▶ **WORK REQUIRED**
Give back the full listing exactly, setting the pictures aside.
BEGIN COLLECTED MATERIAL
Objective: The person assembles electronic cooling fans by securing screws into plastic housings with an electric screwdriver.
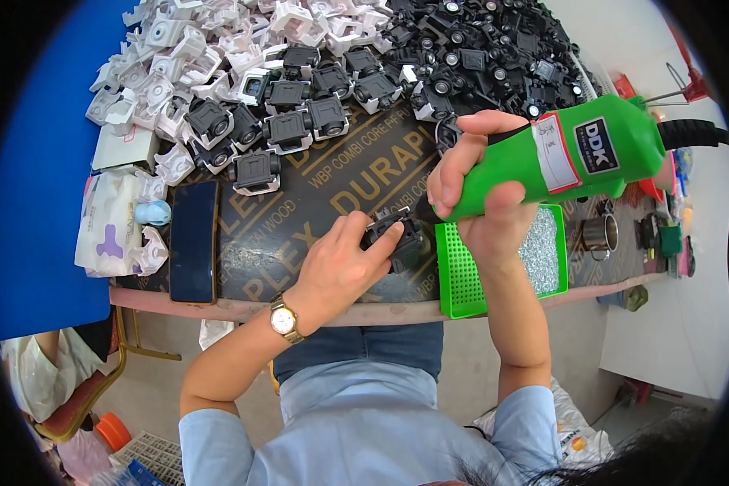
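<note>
My left hand [338, 263], a watch on its wrist, grips a small black plastic housing [403, 247] between thumb and fingers just above the table. In my right hand [494, 219] is a green electric screwdriver [510, 174], its black cable leaving at the right. The driver's dark nose points down and left, close to the housing; whether its bit touches cannot be seen. Beneath my right forearm lies a green tray [462, 275] with many small silvery screws [540, 255] in its right part.
White plastic brackets [166, 61] are heaped at the back left, black camera-like parts [494, 61] at the back right. Several black-and-white units [287, 130] sit between. A phone [193, 243] and a tissue pack [109, 227] lie left; a metal mug [599, 235] stands right.
</note>
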A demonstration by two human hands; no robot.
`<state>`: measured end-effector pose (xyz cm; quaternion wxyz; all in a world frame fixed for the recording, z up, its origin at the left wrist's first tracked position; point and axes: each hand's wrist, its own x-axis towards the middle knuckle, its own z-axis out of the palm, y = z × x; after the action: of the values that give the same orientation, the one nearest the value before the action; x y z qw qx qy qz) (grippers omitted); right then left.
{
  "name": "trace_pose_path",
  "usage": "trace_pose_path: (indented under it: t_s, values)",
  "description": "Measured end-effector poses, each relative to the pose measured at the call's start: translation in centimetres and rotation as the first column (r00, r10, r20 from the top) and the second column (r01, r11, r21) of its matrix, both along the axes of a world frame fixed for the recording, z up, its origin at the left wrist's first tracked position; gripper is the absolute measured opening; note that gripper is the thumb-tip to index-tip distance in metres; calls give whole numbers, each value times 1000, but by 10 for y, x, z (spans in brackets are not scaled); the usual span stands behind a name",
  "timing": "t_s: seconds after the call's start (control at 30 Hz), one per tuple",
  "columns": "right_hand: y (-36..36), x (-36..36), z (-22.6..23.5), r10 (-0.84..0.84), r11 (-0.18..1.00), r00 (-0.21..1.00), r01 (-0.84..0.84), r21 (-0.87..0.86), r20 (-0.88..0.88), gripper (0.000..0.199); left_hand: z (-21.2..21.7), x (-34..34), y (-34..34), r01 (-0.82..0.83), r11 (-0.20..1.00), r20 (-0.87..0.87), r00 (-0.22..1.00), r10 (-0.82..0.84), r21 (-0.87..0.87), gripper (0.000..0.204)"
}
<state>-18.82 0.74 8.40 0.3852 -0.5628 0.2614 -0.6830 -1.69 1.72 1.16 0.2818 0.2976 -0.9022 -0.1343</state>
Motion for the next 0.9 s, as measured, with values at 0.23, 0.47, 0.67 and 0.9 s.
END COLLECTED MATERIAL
▶ **SOLUTION BELOW**
Objective: The person assembles electronic cooling fans by securing screws into plastic housings with an electric screwdriver.
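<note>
My left hand [338, 263], a watch on its wrist, grips a small black plastic housing [403, 247] between thumb and fingers just above the table. In my right hand [494, 219] is a green electric screwdriver [510, 174], its black cable leaving at the right. The driver's dark nose points down and left, close to the housing; whether its bit touches cannot be seen. Beneath my right forearm lies a green tray [462, 275] with many small silvery screws [540, 255] in its right part.
White plastic brackets [166, 61] are heaped at the back left, black camera-like parts [494, 61] at the back right. Several black-and-white units [287, 130] sit between. A phone [193, 243] and a tissue pack [109, 227] lie left; a metal mug [599, 235] stands right.
</note>
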A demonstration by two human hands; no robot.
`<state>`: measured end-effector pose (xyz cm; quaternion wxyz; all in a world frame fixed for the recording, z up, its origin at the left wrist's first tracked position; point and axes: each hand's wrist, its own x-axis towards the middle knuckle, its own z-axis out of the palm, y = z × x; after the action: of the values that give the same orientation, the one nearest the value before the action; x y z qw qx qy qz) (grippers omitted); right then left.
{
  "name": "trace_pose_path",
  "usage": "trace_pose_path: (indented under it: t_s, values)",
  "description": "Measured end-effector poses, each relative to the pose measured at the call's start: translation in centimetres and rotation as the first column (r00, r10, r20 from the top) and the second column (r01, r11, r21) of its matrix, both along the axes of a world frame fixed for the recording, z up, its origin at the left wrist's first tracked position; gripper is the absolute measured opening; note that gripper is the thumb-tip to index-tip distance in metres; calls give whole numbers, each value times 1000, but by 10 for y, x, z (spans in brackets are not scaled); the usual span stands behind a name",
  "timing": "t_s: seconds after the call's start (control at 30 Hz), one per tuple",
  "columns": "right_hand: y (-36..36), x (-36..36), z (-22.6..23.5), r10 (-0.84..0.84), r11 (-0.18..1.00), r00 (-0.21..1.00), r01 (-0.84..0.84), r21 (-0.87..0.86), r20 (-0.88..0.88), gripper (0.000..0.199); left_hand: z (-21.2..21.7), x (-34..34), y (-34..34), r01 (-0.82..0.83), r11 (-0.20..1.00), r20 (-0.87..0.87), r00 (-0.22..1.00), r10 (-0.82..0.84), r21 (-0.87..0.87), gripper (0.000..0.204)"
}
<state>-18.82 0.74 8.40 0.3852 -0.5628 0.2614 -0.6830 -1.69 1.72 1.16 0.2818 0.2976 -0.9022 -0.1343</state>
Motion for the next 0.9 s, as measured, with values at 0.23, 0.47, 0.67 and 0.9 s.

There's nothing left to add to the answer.